__TASK OBJECTIVE__: With no words added or dropped, transcribe the listing that follows.

__SUPPLIED MATERIAL__:
================

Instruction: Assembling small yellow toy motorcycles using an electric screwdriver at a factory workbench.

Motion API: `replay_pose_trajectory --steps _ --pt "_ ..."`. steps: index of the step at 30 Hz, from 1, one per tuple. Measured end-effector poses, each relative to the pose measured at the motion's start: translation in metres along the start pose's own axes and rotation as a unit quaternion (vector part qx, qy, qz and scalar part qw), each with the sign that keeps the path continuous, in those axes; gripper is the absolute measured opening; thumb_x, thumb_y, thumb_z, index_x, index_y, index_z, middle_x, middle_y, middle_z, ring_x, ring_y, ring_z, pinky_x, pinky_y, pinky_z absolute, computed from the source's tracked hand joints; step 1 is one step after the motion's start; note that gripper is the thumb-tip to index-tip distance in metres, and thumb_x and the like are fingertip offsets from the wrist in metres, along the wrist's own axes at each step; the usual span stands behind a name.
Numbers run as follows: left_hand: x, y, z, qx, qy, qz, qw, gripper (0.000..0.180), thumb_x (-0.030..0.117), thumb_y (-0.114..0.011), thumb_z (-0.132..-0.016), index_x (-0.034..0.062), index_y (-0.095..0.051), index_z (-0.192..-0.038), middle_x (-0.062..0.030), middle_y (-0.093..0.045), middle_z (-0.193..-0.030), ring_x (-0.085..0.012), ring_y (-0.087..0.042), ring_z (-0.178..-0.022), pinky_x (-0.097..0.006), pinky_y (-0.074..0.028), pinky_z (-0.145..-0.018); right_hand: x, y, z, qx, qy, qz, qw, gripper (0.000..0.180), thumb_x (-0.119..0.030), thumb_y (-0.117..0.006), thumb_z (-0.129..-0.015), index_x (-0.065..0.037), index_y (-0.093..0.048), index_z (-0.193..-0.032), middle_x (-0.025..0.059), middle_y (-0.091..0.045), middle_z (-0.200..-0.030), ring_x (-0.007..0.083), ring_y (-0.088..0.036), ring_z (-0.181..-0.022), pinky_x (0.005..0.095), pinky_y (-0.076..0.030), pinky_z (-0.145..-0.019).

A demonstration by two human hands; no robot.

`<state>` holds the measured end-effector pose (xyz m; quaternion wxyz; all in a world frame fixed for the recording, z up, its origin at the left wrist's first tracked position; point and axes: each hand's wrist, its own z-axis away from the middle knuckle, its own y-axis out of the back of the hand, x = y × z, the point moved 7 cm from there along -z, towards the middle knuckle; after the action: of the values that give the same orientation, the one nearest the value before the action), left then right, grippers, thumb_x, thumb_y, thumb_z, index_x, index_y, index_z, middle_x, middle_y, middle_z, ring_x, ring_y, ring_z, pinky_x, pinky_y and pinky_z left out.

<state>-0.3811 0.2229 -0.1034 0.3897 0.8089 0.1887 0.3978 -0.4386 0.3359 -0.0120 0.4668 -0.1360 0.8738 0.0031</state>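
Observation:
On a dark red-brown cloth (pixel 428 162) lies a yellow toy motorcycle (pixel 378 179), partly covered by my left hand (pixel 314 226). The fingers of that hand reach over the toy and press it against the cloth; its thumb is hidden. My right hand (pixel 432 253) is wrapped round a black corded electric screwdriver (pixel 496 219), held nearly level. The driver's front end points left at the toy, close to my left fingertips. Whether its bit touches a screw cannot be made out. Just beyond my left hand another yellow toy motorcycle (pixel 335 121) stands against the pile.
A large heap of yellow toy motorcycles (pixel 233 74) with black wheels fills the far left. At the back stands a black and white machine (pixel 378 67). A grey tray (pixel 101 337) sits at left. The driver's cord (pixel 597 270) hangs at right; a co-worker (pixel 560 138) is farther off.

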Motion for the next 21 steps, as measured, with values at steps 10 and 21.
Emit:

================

__RESPONSE TO THE EXERCISE__:
Instruction: Assembling small yellow toy motorcycles using an electric screwdriver at a factory workbench.

Motion API: `replay_pose_trajectory --steps _ --pt "_ ..."`. steps: index of the step at 30 Hz, from 1, one per tuple. Measured end-effector poses, each relative to the pose measured at the motion's start: translation in metres along the start pose's own axes and rotation as a unit quaternion (vector part qx, qy, qz and scalar part qw), each with the sign that keeps the path continuous, in those axes; gripper is the absolute measured opening; thumb_x, thumb_y, thumb_z, index_x, index_y, index_z, middle_x, middle_y, middle_z, ring_x, ring_y, ring_z, pinky_x, pinky_y, pinky_z absolute, computed from the source's tracked hand joints; step 1 is one step after the motion's start; note that gripper is the thumb-tip to index-tip distance in metres, and thumb_x and the like are fingertip offsets from the wrist in metres, along the wrist's own axes at each step; the usual span stands behind a name.
Numbers run as follows: left_hand: x, y, z, qx, qy, qz, qw, gripper (0.000..0.180), thumb_x (-0.030..0.117), thumb_y (-0.114..0.011), thumb_z (-0.132..-0.016), index_x (-0.034..0.062), index_y (-0.095..0.051), index_z (-0.192..-0.038), middle_x (-0.062..0.030), middle_y (-0.093..0.045), middle_z (-0.193..-0.030), ring_x (-0.085..0.012), ring_y (-0.087..0.042), ring_z (-0.178..-0.022), pinky_x (-0.097..0.006), pinky_y (-0.074..0.028), pinky_z (-0.145..-0.018); right_hand: x, y, z, qx, qy, qz, qw, gripper (0.000..0.180), thumb_x (-0.119..0.030), thumb_y (-0.117..0.006), thumb_z (-0.129..-0.015), index_x (-0.065..0.037), index_y (-0.093..0.048), index_z (-0.193..-0.032), middle_x (-0.025..0.059), middle_y (-0.091..0.045), middle_z (-0.200..-0.030), ring_x (-0.007..0.083), ring_y (-0.088..0.036), ring_z (-0.181..-0.022), pinky_x (0.005..0.095), pinky_y (-0.076..0.030), pinky_z (-0.145..-0.019).

A demonstration by two human hands; no robot.

`<state>` holds the measured end-effector pose (xyz m; quaternion wxyz; all in a world frame fixed for the recording, z up, its origin at the left wrist's first tracked position; point and axes: each hand's wrist, its own z-axis away from the middle knuckle, its own y-axis out of the back of the hand, x = y × z, the point moved 7 cm from there along -z, towards the middle knuckle; after the action: of the values that give the same orientation, the one nearest the value before the action), left then right, grippers, thumb_x, thumb_y, thumb_z, index_x, index_y, index_z, middle_x, middle_y, middle_z, ring_x, ring_y, ring_z, pinky_x, pinky_y and pinky_z left out.

<state>-0.3811 0.2229 -0.1034 0.3897 0.8089 0.1887 0.3978 -0.4386 0.3359 -0.0120 0.4668 -0.1360 0.8738 0.0031</state>
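Observation:
On a dark red-brown cloth (pixel 428 162) lies a yellow toy motorcycle (pixel 378 179), partly covered by my left hand (pixel 314 226). The fingers of that hand reach over the toy and press it against the cloth; its thumb is hidden. My right hand (pixel 432 253) is wrapped round a black corded electric screwdriver (pixel 496 219), held nearly level. The driver's front end points left at the toy, close to my left fingertips. Whether its bit touches a screw cannot be made out. Just beyond my left hand another yellow toy motorcycle (pixel 335 121) stands against the pile.
A large heap of yellow toy motorcycles (pixel 233 74) with black wheels fills the far left. At the back stands a black and white machine (pixel 378 67). A grey tray (pixel 101 337) sits at left. The driver's cord (pixel 597 270) hangs at right; a co-worker (pixel 560 138) is farther off.
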
Motion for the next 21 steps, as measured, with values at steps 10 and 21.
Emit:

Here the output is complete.